Recursive exec and proof functions, proofs by induction

The previous section introduced a specification for triangle numbers. Given that, let’s try a series of executable implementations of triangle numbers, starting with a simple recursive implementation:

fn rec_triangle(n: u32) -> (sum: u32)
    ensures
        sum == triangle(n as nat),
{
    if n == 0 {
        0
    } else {
        n + rec_triangle(n - 1) // FAILS: possible overflow
    }
}

We immediately run into one small practical difficulty: the implementation needs to use a finite-width integer to hold the result, and this integer may overflow:

error: possible arithmetic underflow/overflow
   |
   |         n + rec_triangle(n - 1) // FAILS: possible overflow
   |         ^^^^^^^^^^^^^^^^^^^^^^^

Indeed, we can’t expect the implementation to work if the result won’t fit in the finite-width integer type, so it makes sense to add a precondition saying that the result must fit, which for a u32 result means triangle(n) < 0x1_0000_0000:

fn rec_triangle(n: u32) -> (sum: u32)
    requires
        triangle(n as nat) < 0x1_0000_0000,
    ensures
        sum == triangle(n as nat),
{
    if n == 0 {
        0
    } else {
        n + rec_triangle(n - 1)
    }
}

This time, verification succeeds.
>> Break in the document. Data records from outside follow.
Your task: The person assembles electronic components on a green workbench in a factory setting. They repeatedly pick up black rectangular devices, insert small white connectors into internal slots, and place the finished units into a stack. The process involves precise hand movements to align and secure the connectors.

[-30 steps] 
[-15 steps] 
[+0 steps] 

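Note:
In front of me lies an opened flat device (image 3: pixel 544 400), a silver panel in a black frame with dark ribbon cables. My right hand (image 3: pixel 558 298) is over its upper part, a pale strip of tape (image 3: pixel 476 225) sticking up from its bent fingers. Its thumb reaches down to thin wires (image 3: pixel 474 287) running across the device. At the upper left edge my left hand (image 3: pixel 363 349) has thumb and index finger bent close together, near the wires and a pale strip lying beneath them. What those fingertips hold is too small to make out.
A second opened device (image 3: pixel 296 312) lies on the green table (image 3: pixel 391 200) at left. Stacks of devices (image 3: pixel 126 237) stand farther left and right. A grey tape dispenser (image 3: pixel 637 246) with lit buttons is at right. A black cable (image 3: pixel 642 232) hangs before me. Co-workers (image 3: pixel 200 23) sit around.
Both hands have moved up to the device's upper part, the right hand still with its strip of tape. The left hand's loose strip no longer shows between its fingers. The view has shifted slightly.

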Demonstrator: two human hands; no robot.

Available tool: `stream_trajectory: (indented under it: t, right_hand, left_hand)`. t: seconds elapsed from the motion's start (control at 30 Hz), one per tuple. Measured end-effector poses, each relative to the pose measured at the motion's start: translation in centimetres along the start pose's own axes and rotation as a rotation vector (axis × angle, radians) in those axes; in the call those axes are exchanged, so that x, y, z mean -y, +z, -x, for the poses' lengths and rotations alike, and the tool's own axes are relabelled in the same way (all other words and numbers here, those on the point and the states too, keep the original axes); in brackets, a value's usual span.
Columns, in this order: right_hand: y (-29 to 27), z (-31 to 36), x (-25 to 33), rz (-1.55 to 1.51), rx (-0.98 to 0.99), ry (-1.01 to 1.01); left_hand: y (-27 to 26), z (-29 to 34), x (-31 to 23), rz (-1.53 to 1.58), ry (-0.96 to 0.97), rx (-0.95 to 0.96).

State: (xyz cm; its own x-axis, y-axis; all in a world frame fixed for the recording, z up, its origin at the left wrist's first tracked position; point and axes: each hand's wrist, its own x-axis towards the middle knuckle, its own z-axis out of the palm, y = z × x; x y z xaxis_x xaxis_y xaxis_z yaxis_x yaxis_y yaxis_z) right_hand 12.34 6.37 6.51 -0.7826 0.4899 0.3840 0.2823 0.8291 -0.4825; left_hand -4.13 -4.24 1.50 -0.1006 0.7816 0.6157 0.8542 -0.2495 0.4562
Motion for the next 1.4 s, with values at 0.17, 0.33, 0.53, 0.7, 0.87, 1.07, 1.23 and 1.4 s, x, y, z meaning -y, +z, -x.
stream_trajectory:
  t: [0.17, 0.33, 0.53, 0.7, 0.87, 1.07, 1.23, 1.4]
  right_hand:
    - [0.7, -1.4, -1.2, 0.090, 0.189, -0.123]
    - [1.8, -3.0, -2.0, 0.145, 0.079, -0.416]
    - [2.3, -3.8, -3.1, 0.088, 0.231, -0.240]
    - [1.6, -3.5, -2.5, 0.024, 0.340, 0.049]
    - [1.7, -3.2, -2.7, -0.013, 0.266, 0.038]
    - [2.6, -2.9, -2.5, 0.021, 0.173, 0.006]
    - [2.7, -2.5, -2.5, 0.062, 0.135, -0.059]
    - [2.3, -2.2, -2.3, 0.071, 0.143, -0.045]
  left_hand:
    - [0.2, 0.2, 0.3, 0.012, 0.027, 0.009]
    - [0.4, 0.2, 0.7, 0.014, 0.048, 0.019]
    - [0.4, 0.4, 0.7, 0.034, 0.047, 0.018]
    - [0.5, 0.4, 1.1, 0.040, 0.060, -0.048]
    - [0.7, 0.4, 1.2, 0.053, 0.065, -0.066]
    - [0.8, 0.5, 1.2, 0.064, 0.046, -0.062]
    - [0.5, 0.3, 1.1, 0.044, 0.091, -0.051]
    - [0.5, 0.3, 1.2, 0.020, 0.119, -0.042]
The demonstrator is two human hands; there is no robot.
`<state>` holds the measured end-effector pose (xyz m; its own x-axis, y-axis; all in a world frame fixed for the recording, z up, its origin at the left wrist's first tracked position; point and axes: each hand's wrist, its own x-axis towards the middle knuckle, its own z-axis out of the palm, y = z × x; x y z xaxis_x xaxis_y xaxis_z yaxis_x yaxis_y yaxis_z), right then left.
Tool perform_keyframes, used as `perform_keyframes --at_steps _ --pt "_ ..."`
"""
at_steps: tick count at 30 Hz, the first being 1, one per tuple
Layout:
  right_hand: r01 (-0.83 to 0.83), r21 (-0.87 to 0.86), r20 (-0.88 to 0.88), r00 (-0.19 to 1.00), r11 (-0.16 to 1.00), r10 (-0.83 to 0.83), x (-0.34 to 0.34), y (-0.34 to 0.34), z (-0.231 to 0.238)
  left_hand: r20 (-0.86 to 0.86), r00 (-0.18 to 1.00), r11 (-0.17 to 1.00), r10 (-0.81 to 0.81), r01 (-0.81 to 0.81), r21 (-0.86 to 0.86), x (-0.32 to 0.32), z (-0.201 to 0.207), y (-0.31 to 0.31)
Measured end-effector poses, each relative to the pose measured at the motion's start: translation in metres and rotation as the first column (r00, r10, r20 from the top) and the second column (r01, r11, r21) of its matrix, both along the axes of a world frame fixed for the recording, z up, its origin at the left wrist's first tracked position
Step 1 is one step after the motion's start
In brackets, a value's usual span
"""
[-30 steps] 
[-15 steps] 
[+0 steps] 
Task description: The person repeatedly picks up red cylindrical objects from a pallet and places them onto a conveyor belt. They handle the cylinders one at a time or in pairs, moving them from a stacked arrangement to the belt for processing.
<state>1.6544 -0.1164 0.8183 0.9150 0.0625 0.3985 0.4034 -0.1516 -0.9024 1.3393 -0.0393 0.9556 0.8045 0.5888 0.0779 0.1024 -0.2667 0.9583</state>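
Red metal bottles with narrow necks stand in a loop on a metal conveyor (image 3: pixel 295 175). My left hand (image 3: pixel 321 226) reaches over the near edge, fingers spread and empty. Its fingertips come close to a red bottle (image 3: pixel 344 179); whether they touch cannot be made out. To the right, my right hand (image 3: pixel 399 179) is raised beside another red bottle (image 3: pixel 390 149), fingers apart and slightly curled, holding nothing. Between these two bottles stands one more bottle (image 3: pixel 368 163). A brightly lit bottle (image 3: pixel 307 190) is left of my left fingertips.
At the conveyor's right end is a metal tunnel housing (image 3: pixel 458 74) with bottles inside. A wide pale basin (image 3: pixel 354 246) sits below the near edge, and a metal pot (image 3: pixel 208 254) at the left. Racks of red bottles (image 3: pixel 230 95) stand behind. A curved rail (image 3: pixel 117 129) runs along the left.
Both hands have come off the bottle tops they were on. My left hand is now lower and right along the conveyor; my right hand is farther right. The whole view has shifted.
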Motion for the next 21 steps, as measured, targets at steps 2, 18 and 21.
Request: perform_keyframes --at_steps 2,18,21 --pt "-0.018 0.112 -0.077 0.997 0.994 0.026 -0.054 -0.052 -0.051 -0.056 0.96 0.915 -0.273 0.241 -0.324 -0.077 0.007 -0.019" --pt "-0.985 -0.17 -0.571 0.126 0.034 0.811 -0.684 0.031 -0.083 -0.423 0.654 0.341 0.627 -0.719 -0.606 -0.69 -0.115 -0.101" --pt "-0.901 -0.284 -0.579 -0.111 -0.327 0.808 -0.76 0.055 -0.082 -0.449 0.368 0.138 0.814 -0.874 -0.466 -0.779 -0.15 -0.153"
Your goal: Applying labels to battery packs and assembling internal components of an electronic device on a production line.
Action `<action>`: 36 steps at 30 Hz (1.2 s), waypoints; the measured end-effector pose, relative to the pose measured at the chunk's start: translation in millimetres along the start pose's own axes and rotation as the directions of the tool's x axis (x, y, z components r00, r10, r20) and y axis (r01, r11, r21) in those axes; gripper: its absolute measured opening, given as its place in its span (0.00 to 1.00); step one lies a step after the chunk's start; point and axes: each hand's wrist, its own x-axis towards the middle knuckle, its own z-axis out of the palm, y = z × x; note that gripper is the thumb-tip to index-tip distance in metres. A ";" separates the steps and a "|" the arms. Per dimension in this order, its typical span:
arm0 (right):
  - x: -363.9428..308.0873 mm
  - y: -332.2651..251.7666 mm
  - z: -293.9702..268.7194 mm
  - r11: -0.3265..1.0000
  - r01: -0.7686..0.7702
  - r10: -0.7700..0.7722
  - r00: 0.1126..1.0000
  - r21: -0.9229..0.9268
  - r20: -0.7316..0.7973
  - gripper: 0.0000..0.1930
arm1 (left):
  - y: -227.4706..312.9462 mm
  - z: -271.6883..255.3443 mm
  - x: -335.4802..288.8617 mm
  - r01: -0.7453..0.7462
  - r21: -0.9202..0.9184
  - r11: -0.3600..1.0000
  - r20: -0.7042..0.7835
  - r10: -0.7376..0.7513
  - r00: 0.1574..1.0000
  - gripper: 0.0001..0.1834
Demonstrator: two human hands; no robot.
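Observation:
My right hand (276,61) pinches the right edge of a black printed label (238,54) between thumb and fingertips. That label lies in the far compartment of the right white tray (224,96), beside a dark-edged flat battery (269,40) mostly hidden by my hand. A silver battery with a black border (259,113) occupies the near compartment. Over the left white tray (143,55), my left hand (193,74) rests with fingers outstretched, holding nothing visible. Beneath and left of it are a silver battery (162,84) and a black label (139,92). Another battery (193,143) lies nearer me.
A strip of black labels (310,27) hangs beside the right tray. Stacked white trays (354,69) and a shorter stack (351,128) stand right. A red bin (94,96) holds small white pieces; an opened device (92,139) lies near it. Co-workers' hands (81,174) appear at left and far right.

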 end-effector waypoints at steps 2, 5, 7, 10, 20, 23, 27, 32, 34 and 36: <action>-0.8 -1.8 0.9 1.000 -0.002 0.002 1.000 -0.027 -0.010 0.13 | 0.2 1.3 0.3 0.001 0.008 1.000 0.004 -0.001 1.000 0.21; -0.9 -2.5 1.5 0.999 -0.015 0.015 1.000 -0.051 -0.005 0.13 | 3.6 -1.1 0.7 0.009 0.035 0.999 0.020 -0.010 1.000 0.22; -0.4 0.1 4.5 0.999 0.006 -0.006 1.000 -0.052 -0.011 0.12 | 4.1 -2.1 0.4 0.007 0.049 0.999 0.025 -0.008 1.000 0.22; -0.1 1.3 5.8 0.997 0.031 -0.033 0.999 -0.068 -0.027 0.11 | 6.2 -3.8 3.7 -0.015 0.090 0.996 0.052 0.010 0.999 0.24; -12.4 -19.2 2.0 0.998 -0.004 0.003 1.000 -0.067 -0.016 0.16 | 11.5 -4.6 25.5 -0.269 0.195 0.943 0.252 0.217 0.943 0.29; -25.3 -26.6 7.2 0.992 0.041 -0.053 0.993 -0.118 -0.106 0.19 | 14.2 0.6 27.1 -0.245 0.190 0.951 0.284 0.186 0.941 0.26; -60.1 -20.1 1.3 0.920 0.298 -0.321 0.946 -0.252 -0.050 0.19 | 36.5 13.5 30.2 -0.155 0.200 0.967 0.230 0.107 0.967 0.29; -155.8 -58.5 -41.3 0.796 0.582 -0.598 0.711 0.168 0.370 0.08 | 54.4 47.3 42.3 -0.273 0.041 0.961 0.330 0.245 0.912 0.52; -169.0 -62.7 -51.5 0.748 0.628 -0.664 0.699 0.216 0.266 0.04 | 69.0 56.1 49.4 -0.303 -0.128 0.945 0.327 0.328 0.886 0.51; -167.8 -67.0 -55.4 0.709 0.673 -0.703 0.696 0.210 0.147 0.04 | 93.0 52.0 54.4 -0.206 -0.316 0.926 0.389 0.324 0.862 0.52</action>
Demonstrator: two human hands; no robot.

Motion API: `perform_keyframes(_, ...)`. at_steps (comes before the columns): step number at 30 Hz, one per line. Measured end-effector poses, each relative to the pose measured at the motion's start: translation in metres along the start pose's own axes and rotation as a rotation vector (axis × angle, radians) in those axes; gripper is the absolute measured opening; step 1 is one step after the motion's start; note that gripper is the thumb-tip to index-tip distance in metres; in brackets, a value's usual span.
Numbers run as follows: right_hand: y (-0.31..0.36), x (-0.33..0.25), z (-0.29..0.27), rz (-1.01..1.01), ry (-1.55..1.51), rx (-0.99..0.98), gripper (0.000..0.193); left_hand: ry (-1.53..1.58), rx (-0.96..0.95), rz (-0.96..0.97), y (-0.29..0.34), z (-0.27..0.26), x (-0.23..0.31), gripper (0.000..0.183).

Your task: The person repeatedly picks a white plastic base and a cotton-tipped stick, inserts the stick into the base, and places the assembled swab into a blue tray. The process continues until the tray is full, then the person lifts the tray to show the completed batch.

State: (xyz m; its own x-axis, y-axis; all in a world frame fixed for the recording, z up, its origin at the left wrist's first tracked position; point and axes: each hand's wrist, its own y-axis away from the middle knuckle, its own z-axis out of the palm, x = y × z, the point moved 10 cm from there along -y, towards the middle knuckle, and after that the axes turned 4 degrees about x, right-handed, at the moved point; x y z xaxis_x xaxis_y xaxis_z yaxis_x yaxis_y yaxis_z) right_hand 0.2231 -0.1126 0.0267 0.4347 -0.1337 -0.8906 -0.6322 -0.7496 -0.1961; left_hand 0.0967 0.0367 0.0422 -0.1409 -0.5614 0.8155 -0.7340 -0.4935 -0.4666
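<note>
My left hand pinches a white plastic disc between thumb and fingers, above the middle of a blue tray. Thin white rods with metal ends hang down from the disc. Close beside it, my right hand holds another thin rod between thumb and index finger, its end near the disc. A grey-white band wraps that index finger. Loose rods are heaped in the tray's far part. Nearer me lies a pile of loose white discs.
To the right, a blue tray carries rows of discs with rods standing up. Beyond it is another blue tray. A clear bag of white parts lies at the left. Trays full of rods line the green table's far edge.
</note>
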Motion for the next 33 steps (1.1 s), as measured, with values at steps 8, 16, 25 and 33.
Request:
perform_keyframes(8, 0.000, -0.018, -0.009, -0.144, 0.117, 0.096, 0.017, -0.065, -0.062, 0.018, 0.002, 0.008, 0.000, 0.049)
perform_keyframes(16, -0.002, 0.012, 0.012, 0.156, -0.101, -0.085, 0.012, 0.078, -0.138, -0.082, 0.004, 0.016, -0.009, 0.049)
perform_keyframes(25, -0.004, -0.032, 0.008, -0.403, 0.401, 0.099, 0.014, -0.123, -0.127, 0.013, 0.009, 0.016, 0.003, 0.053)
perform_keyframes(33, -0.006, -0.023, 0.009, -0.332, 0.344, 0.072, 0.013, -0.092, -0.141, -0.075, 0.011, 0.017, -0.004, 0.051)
It’s worth pausing for a few minutes, though, to understand why the verification succeeds. For example, an execution of rec_triangle(10) performs 10 separate additions, each of which could potentially overflow. How does Verus know that none of these 10 additions will overflow, given just the initial precondition triangle(10) < 0x1_0000_0000?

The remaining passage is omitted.